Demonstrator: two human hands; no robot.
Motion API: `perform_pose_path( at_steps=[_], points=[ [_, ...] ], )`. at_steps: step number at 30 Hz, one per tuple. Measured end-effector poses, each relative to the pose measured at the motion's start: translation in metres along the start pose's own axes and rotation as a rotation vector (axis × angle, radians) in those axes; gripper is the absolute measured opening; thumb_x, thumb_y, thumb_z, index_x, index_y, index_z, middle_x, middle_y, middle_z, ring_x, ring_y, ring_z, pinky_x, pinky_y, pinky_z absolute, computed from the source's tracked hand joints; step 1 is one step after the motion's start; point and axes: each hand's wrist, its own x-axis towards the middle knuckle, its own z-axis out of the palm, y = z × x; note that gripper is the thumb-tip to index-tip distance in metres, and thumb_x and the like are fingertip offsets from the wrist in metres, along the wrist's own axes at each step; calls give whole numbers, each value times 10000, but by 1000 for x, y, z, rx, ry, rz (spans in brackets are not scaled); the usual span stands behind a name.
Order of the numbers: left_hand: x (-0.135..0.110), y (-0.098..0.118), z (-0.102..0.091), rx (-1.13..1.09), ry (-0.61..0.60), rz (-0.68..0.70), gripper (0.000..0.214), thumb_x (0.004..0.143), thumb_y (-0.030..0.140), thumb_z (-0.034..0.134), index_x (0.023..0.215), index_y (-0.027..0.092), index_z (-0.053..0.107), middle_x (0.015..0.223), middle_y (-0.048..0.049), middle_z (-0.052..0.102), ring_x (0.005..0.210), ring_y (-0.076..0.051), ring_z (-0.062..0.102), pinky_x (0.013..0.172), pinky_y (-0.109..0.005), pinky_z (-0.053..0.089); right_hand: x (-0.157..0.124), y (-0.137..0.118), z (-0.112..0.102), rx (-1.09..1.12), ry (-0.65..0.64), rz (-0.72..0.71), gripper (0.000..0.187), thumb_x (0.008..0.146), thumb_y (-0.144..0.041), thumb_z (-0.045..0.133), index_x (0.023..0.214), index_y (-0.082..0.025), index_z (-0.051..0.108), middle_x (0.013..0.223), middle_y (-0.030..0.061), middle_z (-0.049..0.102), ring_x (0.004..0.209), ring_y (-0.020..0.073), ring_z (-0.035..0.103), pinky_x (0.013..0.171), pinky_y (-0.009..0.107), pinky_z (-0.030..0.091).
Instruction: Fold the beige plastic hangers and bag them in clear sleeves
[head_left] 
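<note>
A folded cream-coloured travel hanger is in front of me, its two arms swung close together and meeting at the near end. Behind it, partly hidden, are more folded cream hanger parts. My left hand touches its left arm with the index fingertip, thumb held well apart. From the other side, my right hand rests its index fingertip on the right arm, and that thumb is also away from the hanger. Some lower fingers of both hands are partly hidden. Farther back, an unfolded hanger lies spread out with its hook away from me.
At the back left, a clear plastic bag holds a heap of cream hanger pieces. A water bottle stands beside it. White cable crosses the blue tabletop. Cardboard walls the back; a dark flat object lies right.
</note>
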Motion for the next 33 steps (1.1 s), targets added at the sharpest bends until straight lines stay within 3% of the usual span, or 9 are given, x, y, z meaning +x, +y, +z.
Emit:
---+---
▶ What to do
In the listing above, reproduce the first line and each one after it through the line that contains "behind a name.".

▶ Written response
Demonstrator: two human hands; no robot.
Motion API: `perform_pose_path( at_steps=[_], points=[ [_, ...] ], )`. at_steps: step number at 30 Hz, one per tuple. Measured end-effector poses, each relative to the pose measured at the motion's start: translation in metres along the start pose's own axes and rotation as a rotation vector (axis × angle, radians) in those axes; gripper is the absolute measured opening; thumb_x, thumb_y, thumb_z, index_x, index_y, index_z, middle_x, middle_y, middle_z, ring_x, ring_y, ring_z, pinky_x, pinky_y, pinky_z absolute, computed from the source's tracked hand joints; step 1 is one step after the motion's start; point and axes: each hand's wrist, its own x-axis towards the middle knuckle, its own z-axis out of the palm, y = z × x; note that gripper is the thumb-tip to index-tip distance in metres, and thumb_x and the like are fingertip offsets from the wrist in metres, along the wrist's own axes at each step; calls give whole numbers, each value times 10000, but by 1000 for x, y, z, rx, ry, rz (spans in brackets are not scaled); the usual span stands behind a name.

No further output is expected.